(Beginning of Source material)
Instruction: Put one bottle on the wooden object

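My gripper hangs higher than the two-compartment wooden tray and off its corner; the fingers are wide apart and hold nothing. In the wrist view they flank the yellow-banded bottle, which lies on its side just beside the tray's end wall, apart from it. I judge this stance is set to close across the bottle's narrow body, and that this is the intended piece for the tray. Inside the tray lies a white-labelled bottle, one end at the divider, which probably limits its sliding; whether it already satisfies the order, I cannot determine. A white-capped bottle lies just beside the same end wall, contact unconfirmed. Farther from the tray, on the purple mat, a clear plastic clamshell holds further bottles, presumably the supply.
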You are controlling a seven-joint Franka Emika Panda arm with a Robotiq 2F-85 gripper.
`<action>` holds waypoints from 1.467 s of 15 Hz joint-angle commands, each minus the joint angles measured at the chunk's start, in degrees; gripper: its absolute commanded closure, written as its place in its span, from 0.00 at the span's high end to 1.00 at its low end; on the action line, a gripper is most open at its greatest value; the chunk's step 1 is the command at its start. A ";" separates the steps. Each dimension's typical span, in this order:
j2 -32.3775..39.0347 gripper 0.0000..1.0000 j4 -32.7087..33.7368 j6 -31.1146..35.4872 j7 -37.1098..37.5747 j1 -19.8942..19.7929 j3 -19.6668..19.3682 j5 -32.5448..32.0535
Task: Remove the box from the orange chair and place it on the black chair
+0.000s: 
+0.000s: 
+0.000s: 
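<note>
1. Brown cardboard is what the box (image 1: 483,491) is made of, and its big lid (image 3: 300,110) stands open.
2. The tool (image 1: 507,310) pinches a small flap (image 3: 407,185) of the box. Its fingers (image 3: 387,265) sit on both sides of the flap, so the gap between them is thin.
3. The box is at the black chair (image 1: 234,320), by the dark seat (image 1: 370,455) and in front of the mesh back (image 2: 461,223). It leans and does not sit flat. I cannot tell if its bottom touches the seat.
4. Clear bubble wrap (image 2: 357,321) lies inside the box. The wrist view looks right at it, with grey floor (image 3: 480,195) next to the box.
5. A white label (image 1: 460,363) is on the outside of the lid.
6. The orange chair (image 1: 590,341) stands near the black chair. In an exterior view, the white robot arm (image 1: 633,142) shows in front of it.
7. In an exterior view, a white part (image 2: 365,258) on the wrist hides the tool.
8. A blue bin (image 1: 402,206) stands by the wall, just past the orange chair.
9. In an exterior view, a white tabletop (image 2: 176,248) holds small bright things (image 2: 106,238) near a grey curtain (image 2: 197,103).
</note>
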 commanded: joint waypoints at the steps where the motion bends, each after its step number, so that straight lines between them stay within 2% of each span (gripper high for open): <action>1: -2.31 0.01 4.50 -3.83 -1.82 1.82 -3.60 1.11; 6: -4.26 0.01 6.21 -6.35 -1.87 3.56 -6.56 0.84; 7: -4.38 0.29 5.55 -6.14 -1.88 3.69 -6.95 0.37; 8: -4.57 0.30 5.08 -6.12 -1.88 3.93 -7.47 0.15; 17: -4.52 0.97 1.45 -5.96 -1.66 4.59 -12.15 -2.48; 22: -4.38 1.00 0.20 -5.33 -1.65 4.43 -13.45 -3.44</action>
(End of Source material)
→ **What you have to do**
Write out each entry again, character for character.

→ **Exercise answer**
Instruction: Put one bottle on the wooden object

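My gripper hangs higher than the two-compartment wooden tray and off its corner; the fingers are wide apart and hold nothing. In the wrist view they flank the yellow-banded bottle, which lies on its side just beside the tray's end wall, apart from it. I judge this stance is set to close across the bottle's narrow body, and that this is the intended piece for the tray. Inside the tray lies a white-labelled bottle, one end at the divider, which probably limits its sliding; whether it already satisfies the order, I cannot determine. A white-capped bottle lies just beside the same end wall, contact unconfirmed. Farther from the tray, on the purple mat, a clear plastic clamshell holds further bottles, presumably the supply.
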You are controlling a seven-joint Franka Emika Panda arm with a Robotiq 2F-85 gripper.
`<action>` holds waypoints from 1.467 s of 15 Hz joint-angle commands, each minus the joint angles measured at the chunk's start, in degrees; gripper: its absolute commanded closure, written as its place in its span, from 0.00 at the span's high end to 1.00 at its low end; on the action line, a gripper is most open at its greatest value; the chunk's step 1 is the command at its start. A ";" separates the steps. Each dimension's typical span, in this order:
j2 -32.3775..39.0347 gripper 0.0000..1.0000 j4 -32.7087..33.7368 j6 -31.1146..35.4872 j7 -37.1098..37.5747 j1 -19.8942..19.7929 j3 -19.6668..19.3682 j5 -32.5448..32.0535
Task: Remove the box from the orange chair and place it on the black chair
+0.000s: 
+0.000s: 
+0.000s: 
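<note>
1. Brown cardboard is what the box (image 1: 483,491) is made of, and its big lid (image 3: 300,110) stands open.
2. The tool (image 1: 507,310) pinches a small flap (image 3: 407,185) of the box. Its fingers (image 3: 387,265) sit on both sides of the flap, so the gap between them is thin.
3. The box is at the black chair (image 1: 234,320), by the dark seat (image 1: 370,455) and in front of the mesh back (image 2: 461,223). It leans and does not sit flat. I cannot tell if its bottom touches the seat.
4. Clear bubble wrap (image 2: 357,321) lies inside the box. The wrist view looks right at it, with grey floor (image 3: 480,195) next to the box.
5. A white label (image 1: 460,363) is on the outside of the lid.
6. The orange chair (image 1: 590,341) stands near the black chair. In an exterior view, the white robot arm (image 1: 633,142) shows in front of it.
7. In an exterior view, a white part (image 2: 365,258) on the wrist hides the tool.
8. A blue bin (image 1: 402,206) stands by the wall, just past the orange chair.
9. In an exterior view, a white tabletop (image 2: 176,248) holds small bright things (image 2: 106,238) near a grey curtain (image 2: 197,103).
</note>
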 commanded: joint waypoints at the steps where the motion bends, each after its step number, so that straight lines between them stay within 2% of each span (gripper high for open): <action>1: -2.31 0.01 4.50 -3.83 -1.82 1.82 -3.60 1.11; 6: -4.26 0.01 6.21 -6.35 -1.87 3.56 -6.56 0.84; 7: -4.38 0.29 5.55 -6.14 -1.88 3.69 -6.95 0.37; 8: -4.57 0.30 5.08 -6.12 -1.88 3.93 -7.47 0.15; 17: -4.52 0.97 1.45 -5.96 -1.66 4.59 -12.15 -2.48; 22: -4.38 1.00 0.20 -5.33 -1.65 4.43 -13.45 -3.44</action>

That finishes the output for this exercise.